Nel frattempo era venuto affermandosi come realtà decisiva ai fini dell’andamento del conflitto il PYD curdo-siriano; le sue milizie, tra le quali gli straordinari reparti e comandi femminili, avevano tenuto testa all’attacco di Daesh, che aveva assediato per oltre un anno e mezzo la città di Kobanê, e dopo averlo respinto avevano liberato ampi territori del nord siriano, costituendovi un’entità federativa semistatale, il Rojava, frazionata in tre “cantoni” e caratterizzata dall’autogoverno popolare e dalla cooperazione tra i vari gruppi etnici o religiosi ivi insediati.

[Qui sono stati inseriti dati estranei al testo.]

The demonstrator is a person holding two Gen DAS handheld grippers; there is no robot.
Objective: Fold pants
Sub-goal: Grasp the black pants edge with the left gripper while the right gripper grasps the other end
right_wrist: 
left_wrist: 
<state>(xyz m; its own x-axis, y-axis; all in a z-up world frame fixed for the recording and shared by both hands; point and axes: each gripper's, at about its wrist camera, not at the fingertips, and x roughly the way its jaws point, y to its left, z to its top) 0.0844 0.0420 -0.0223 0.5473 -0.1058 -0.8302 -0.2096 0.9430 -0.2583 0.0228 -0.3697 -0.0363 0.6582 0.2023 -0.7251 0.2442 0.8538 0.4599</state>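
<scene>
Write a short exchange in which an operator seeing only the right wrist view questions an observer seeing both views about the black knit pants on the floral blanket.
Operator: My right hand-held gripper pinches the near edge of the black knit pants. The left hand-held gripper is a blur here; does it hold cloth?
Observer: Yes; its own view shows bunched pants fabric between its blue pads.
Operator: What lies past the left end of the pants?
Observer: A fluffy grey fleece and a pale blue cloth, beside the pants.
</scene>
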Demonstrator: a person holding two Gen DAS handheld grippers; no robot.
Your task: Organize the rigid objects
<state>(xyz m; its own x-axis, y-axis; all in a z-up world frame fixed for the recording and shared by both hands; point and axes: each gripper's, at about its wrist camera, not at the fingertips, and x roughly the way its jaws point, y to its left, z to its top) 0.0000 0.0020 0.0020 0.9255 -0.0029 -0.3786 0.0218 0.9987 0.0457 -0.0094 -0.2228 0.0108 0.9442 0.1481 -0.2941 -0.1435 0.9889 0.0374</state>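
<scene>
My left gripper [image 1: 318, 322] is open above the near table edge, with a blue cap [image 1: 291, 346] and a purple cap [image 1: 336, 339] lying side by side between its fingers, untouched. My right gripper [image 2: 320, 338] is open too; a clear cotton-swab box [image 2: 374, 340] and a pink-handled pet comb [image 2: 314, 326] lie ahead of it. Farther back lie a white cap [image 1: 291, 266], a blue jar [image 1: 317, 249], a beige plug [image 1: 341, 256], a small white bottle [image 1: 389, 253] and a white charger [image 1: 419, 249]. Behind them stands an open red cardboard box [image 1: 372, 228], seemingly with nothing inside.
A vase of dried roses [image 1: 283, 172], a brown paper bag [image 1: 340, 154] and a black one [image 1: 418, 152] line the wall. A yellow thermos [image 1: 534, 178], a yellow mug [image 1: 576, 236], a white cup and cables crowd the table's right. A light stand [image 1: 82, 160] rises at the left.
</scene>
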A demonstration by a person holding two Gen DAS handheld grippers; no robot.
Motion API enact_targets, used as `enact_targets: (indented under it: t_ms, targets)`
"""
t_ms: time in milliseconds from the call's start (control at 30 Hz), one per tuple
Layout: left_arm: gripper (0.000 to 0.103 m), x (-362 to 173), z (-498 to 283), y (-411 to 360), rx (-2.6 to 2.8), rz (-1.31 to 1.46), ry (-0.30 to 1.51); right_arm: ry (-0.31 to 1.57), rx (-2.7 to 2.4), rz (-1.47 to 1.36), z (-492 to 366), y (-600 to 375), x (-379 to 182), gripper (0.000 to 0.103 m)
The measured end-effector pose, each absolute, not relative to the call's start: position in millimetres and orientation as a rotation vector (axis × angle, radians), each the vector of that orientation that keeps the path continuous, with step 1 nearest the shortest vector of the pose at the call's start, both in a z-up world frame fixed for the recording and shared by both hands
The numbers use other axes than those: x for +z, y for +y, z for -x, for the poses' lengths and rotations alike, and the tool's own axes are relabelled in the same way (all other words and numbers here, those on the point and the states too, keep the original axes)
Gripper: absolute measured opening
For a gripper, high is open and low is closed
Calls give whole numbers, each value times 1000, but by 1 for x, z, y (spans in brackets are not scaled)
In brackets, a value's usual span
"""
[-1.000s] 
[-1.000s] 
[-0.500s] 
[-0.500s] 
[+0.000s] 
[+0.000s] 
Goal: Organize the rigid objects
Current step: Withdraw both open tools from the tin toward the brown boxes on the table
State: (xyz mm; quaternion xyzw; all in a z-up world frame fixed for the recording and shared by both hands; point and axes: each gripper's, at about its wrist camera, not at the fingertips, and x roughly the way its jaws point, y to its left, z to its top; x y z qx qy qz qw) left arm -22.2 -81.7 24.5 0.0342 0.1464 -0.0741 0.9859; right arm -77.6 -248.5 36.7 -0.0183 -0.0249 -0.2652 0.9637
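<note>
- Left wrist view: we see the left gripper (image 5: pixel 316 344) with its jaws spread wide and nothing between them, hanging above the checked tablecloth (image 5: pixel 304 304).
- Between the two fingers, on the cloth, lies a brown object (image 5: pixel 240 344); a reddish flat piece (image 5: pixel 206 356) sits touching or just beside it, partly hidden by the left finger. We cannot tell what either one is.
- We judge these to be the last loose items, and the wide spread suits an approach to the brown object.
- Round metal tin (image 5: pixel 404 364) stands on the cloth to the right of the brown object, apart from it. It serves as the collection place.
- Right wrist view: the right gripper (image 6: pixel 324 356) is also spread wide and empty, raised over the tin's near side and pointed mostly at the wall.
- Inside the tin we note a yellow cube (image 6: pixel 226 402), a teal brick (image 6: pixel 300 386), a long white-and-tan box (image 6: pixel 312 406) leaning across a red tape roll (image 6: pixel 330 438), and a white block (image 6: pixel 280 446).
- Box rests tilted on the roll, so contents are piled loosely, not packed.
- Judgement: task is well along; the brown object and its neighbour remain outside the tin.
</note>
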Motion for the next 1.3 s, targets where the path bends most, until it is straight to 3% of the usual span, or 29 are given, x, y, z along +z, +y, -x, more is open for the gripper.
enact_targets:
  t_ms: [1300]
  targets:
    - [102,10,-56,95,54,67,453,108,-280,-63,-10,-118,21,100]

Gli Stati Uniti avevano così potuto intravvedere nel PYD, finalmente, un proprio possibile alleato di dimensioni consistenti, agguerriti, politicamente motivati, capaci, per il loro democratismo e il loro laicismo, di raccogliere attorno a loro più forze; inoltre un alleato ostile al regime siriano. Si tenga presente come i curdi fossero stati brutalmente oppressi anche in Siria sin a partire dalla sua indipendenza dalla Francia: a larga parte di essi non verrà riconosciuta la cittadinanza siriana, non disporranno di diritti linguistici, i loro territori saranno luogo di trasferimenti massicci di povera gente araba, le loro organizzazioni ferocemente distrutte, nel quadro, in via generale, di un progetto di arabizzazione integrale della Siria.

Sicché il PYD, messo in grado militarmente dagli Stati Uniti di attaccare Daesh e di spingersi verso la sua capitale Raqqa, uniti nel Fronte Democratico Siriano a milizie di altre etnie (arabe, turcomanne, siriache, ecc.) e a gruppi armati già costituiti dagli Stati Uniti, inoltre collocati al comando, per la loro maggiore consistenza, dell’FDS, avvieranno le operazioni necessarie alla liberazione della città di Daqqa, capitale di Daesh, a partire dalla ripulitura del territorio dalle sue milizie.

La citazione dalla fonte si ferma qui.